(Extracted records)
--- START ---

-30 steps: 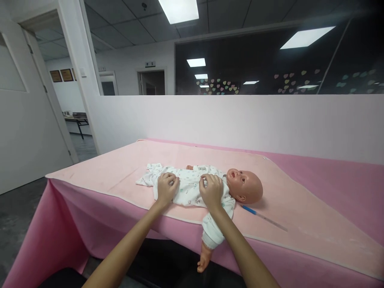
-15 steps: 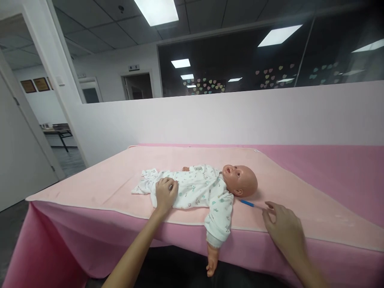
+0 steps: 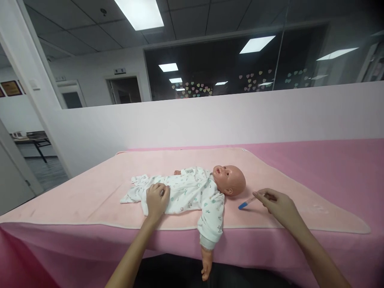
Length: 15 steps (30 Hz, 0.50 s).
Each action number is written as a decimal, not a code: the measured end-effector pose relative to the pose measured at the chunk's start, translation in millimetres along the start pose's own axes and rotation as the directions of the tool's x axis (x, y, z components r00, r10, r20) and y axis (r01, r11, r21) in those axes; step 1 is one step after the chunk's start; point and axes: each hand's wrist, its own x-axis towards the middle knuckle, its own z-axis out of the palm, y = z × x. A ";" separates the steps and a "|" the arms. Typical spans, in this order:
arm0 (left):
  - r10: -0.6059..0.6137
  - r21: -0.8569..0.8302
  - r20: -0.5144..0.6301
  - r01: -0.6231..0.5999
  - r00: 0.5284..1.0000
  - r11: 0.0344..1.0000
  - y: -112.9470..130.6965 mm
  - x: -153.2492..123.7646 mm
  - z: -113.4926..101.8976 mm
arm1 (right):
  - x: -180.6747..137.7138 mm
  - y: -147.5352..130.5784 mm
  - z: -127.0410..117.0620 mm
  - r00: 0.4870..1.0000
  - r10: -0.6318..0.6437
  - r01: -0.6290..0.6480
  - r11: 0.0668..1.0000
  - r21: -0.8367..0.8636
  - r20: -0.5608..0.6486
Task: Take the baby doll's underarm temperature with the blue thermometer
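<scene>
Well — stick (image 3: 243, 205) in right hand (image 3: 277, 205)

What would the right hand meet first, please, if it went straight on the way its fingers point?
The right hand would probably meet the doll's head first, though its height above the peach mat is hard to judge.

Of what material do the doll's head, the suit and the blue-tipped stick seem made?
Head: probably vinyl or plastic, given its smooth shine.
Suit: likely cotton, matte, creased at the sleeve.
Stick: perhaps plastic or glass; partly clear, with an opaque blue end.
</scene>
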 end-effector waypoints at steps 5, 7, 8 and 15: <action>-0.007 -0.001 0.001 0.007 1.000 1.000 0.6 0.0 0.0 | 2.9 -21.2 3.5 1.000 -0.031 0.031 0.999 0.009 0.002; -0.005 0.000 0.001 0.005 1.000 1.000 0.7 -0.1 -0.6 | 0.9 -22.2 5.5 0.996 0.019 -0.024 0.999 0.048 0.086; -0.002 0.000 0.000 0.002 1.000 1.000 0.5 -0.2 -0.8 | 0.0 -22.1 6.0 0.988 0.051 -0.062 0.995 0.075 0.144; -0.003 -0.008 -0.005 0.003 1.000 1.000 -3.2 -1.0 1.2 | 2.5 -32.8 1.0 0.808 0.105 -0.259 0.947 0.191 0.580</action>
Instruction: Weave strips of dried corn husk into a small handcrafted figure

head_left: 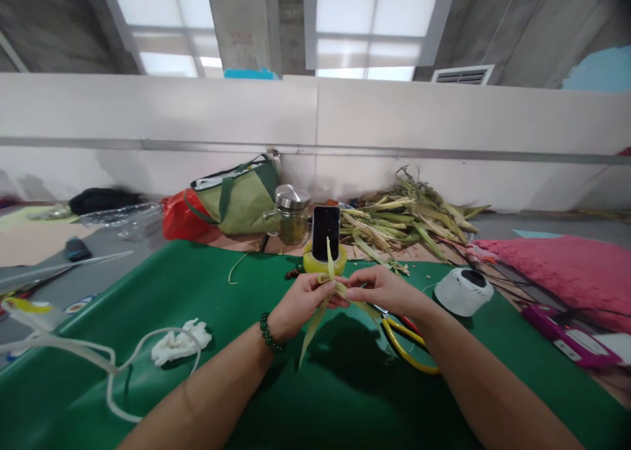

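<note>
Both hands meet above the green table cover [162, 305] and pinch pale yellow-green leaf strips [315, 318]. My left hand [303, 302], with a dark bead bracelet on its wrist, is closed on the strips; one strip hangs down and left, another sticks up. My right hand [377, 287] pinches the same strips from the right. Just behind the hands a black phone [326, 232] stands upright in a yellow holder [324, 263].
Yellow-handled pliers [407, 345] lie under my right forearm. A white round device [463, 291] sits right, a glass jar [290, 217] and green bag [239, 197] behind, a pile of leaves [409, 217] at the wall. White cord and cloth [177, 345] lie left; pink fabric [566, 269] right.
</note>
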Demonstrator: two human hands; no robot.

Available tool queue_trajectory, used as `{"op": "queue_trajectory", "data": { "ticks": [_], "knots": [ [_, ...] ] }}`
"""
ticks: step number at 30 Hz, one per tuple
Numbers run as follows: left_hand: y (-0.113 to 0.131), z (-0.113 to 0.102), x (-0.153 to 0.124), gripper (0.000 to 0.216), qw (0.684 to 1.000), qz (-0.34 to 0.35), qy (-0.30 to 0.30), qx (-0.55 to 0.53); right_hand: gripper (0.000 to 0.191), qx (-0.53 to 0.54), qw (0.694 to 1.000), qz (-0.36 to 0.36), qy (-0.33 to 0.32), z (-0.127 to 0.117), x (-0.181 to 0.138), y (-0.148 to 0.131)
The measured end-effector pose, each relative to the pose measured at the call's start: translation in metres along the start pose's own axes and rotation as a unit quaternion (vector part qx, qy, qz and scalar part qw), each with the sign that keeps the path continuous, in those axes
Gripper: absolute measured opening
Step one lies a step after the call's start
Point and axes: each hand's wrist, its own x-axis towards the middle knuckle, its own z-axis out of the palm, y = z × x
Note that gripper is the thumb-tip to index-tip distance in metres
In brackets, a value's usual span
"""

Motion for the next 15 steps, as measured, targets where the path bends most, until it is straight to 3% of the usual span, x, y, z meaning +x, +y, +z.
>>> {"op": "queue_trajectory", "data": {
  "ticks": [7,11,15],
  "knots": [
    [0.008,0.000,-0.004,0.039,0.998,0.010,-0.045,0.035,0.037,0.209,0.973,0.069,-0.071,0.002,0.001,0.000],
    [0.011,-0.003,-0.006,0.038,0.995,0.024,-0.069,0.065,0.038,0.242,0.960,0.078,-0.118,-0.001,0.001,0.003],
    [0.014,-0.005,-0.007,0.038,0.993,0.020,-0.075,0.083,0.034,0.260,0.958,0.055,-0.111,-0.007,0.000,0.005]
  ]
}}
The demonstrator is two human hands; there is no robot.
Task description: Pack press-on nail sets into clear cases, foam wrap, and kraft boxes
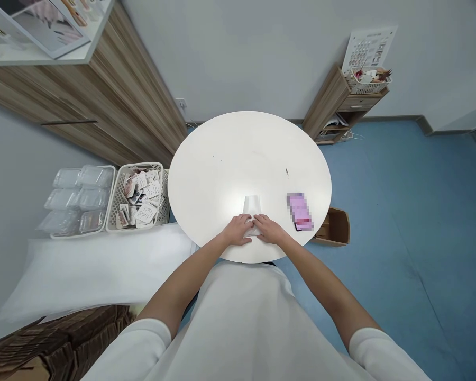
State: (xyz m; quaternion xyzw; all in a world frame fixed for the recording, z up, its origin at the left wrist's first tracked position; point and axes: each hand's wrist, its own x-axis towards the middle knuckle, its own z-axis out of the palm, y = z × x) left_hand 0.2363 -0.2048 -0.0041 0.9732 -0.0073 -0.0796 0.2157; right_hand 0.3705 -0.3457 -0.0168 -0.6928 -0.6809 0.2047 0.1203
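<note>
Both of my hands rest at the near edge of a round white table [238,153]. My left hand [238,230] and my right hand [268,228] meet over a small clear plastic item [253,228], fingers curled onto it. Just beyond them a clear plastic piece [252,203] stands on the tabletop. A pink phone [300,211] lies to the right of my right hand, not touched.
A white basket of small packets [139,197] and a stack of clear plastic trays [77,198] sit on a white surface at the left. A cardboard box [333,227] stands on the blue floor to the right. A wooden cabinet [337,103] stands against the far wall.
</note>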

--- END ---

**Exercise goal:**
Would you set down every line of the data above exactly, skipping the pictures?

**Result for this exercise:**
-30 steps: 
-15 steps: 
+0 steps: 
Length: 15 steps (30 Hz, 0.50 s).
Each action number is written as a decimal, not a code: the measured end-effector pose relative to the pose measured at the chunk's start, translation in millimetres along the start pose's own axes and rotation as the directions of the tool's x axis (x, y, z components r00, r10, r20) and y axis (r01, r11, r21) in those axes; step 1 is one step after the chunk's start; point and axes: each hand's wrist, its own x-axis towards the middle knuckle, its own z-axis out of the palm, y = z × x. A ";" separates the steps and a "|" the arms. Typical spans, in this order:
arm0 (left):
  - r10: -0.6059..0.6137
  - r21: -0.8569..0.8302
  - r20: -0.5144..0.6301
  - r01: -0.6231..0.5999
  - r00: 0.5284..1.0000
  - r11: 0.0344..1.0000
  - y: -112.9470..130.6965 mm
  - x: -153.2492..123.7646 mm
  - z: -113.4926..101.8976 mm
arm1 (right):
  - x: -180.6747..137.7138 mm
  - y: -147.5352..130.5784 mm
  - z: -127.0410..117.0620 mm
  - r00: 0.4870..1.0000
  - r10: -0.6318..0.6437
  - r01: -0.6290..0.6480
  - r11: 0.0668..1.0000
  - r21: -0.8367..0.8636
  - r20: -0.5608..0.6486
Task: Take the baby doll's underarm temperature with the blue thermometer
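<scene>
Well — stick (image 3: 243, 205) in right hand (image 3: 277, 205)

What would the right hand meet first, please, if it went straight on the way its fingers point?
The right hand would probably meet the doll's head first, though its height above the peach mat is hard to judge.

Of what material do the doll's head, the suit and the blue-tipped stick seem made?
Head: probably vinyl or plastic, given its smooth shine.
Suit: likely cotton, matte, creased at the sleeve.
Stick: perhaps plastic or glass; partly clear, with an opaque blue end.
</scene>
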 end-effector waypoints at steps 5, 7, 8 and 15: <action>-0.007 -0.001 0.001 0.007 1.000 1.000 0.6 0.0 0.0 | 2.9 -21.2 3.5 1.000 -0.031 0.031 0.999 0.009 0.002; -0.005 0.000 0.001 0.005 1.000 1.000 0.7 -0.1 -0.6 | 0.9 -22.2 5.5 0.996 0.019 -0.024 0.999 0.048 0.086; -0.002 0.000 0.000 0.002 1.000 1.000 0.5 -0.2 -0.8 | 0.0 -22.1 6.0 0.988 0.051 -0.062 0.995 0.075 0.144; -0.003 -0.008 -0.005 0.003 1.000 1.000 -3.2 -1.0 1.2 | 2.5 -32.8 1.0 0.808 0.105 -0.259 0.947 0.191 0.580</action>
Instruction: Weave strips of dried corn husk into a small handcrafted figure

head_left: 

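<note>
Both hands meet above the green table cover [162, 305] and pinch pale yellow-green leaf strips [315, 318]. My left hand [303, 302], with a dark bead bracelet on its wrist, is closed on the strips; one strip hangs down and left, another sticks up. My right hand [377, 287] pinches the same strips from the right. Just behind the hands a black phone [326, 232] stands upright in a yellow holder [324, 263].
Yellow-handled pliers [407, 345] lie under my right forearm. A white round device [463, 291] sits right, a glass jar [290, 217] and green bag [239, 197] behind, a pile of leaves [409, 217] at the wall. White cord and cloth [177, 345] lie left; pink fabric [566, 269] right.
</note>
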Demonstrator: two human hands; no robot.

Available tool queue_trajectory, used as `{"op": "queue_trajectory", "data": { "ticks": [_], "knots": [ [_, ...] ] }}`
"""
ticks: step number at 30 Hz, one per tuple
Numbers run as follows: left_hand: y (-0.113 to 0.131), z (-0.113 to 0.102), x (-0.153 to 0.124), gripper (0.000 to 0.216), qw (0.684 to 1.000), qz (-0.34 to 0.35), qy (-0.30 to 0.30), qx (-0.55 to 0.53); right_hand: gripper (0.000 to 0.191), qx (-0.53 to 0.54), qw (0.694 to 1.000), qz (-0.36 to 0.36), qy (-0.33 to 0.32), z (-0.127 to 0.117), x (-0.181 to 0.138), y (-0.148 to 0.131)
The measured end-effector pose, each relative to the pose measured at the call's start: translation in metres along the start pose's own axes and rotation as a unit quaternion (vector part qx, qy, qz and scalar part qw), each with the sign that keeps the path continuous, in those axes
Gripper: absolute measured opening
Step one lies a step after the call's start
Point and axes: each hand's wrist, its own x-axis towards the middle knuckle, its own z-axis out of the palm, y = z × x
Note that gripper is the thumb-tip to index-tip distance in metres
In brackets, a value's usual span
"""

Motion for the next 15 steps, as measured, targets where the path bends most, until it is straight to 3% of the usual span, x, y, z meaning +x, +y, +z.
>>> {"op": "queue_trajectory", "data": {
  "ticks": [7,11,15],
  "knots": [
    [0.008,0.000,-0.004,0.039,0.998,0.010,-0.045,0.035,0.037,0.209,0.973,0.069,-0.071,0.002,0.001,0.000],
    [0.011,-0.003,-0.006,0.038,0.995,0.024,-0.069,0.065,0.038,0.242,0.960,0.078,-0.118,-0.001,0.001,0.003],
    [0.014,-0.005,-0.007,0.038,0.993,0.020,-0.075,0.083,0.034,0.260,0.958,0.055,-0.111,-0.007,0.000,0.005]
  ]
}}
The demonstrator is two human hands; there is no robot.
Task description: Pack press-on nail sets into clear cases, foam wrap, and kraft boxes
State: (xyz m; quaternion xyzw; all in a world frame fixed for the recording, z up, its origin at the left wrist's first tracked position; point and axes: each hand's wrist, its own x-axis towards the middle knuckle, its own z-axis out of the palm, y = z × x) left_hand 0.2363 -0.2048 -0.0041 0.9732 -0.0073 -0.0796 0.2157; right_hand 0.3705 -0.3457 -0.0168 -0.6928 -0.6809 0.2047 0.1203
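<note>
Both of my hands rest at the near edge of a round white table [238,153]. My left hand [238,230] and my right hand [268,228] meet over a small clear plastic item [253,228], fingers curled onto it. Just beyond them a clear plastic piece [252,203] stands on the tabletop. A pink phone [300,211] lies to the right of my right hand, not touched.
A white basket of small packets [139,197] and a stack of clear plastic trays [77,198] sit on a white surface at the left. A cardboard box [333,227] stands on the blue floor to the right. A wooden cabinet [337,103] stands against the far wall.
</note>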

This concludes the response to the exercise.